Task prompt - Make an exact copy of the lines from the one holding "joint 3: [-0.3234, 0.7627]" through the end of the entries below, both ends kept, and of nothing else. Exclude pictures.

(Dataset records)
---*---

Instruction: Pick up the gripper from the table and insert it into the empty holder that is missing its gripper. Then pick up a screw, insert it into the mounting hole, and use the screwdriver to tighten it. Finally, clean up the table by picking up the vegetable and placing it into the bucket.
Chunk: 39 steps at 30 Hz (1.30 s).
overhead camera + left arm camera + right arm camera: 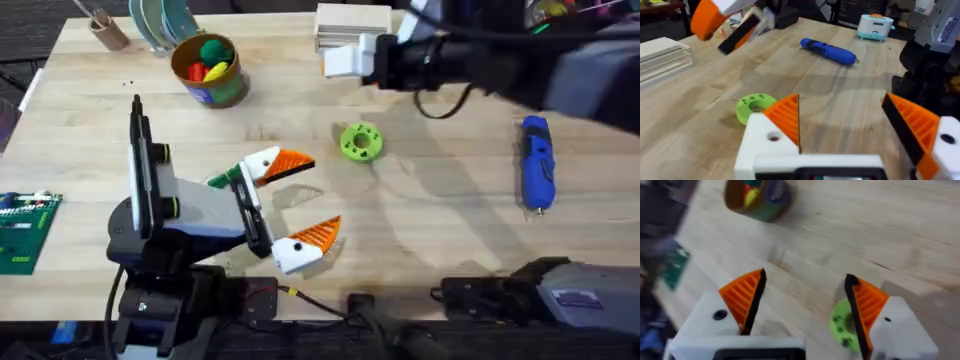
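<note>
Dark green vegetable (222, 179) half hidden behind left claw (303, 196).

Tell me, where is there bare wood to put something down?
Free: between the green disc and the screwdriver, and left of the bucket. Crowded: the front left around the left tool.

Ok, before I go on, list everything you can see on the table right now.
bucket: one, blue-green with yellow lining, far left, holding red, yellow and green pieces
disc: one, lime green, middle
screwdriver: one, blue, right side, lying flat
cup: one, brown, with sticks, far left corner
circuit board: one, green, left edge
blocks: one stack, white, far edge
left end effector: white, orange pads, open, near middle
right end effector: same colours, open, far side
</note>
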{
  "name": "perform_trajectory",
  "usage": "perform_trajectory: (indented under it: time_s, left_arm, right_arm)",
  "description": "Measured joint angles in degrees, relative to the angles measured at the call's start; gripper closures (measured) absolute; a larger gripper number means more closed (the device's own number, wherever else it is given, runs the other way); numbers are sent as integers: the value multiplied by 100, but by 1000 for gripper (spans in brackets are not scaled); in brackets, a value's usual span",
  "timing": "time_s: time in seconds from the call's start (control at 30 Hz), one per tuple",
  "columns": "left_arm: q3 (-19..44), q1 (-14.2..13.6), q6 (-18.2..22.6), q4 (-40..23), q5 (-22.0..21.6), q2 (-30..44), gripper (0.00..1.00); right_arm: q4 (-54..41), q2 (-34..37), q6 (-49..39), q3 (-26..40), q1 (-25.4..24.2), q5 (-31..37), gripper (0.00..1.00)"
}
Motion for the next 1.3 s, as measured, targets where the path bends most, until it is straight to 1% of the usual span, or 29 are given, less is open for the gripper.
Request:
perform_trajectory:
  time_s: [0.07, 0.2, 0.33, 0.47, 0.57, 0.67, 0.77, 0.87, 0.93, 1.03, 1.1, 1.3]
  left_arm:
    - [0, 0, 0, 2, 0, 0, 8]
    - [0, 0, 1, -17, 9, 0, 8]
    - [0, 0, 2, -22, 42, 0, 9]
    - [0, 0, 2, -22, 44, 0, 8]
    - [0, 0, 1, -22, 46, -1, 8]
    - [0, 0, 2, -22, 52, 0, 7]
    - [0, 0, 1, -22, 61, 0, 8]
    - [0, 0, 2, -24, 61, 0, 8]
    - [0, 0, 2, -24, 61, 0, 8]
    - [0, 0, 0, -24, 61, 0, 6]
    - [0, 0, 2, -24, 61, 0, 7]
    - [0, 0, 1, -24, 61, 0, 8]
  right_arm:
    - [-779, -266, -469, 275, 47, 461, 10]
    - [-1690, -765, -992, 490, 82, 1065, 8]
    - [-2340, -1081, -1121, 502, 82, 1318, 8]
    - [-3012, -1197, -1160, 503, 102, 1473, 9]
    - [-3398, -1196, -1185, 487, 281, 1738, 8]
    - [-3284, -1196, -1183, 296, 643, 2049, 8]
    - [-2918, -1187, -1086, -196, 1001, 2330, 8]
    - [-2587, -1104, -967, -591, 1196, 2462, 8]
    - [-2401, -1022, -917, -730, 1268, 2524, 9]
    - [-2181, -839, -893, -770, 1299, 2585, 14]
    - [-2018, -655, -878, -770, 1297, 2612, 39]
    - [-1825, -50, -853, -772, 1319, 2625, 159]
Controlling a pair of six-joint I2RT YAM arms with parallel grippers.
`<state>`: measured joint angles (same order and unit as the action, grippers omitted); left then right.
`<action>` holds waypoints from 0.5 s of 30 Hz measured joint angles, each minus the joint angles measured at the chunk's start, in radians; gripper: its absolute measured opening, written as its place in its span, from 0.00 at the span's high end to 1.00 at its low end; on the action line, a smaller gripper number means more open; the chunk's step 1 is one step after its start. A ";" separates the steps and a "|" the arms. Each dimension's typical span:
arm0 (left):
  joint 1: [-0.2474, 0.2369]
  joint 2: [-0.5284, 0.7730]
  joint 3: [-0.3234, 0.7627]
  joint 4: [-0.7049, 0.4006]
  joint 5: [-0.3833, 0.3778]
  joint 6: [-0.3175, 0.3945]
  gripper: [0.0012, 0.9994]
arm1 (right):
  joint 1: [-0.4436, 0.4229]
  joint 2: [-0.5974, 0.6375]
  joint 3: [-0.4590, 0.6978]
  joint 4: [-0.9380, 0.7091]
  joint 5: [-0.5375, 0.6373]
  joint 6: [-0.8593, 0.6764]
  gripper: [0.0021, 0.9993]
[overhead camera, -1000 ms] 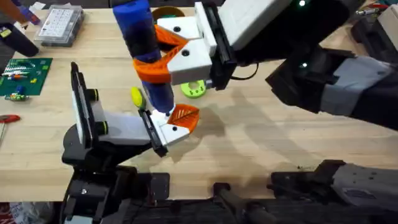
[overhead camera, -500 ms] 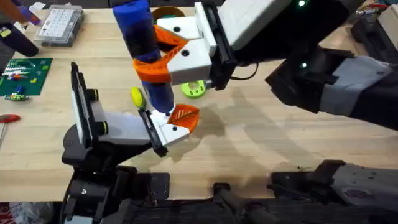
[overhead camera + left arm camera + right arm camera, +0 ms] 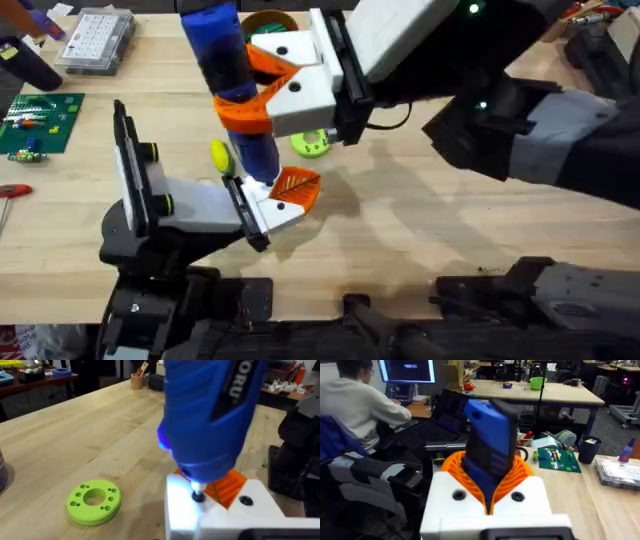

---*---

Response area -
  joint 3: [-0.3234, 0.7627]
  joint 4: [-0.7049, 0.4006]
  joint 5: [-0.3833, 0.3778]
  joint 6: [-0.3175, 0.3945]
  gripper: [0.0012, 0.9994]
arm1 (right):
  joint 1: [-0.4436, 0.4229]
  joint 2: [-0.5974, 0.6375]
  joint 3: [-0.4590, 0.6978]
  joint 4: [-0.9380, 0.7091]
  joint 5: [-0.5375, 0.6373]
  joint 6: [-0.8593, 0.6764]
  gripper: [0.0021, 0.9993]
[overhead camera, -1000 ms] 
[overhead camera, -500 ms] 
[overhead camera + left arm camera + right arm camera, +0 ms] 

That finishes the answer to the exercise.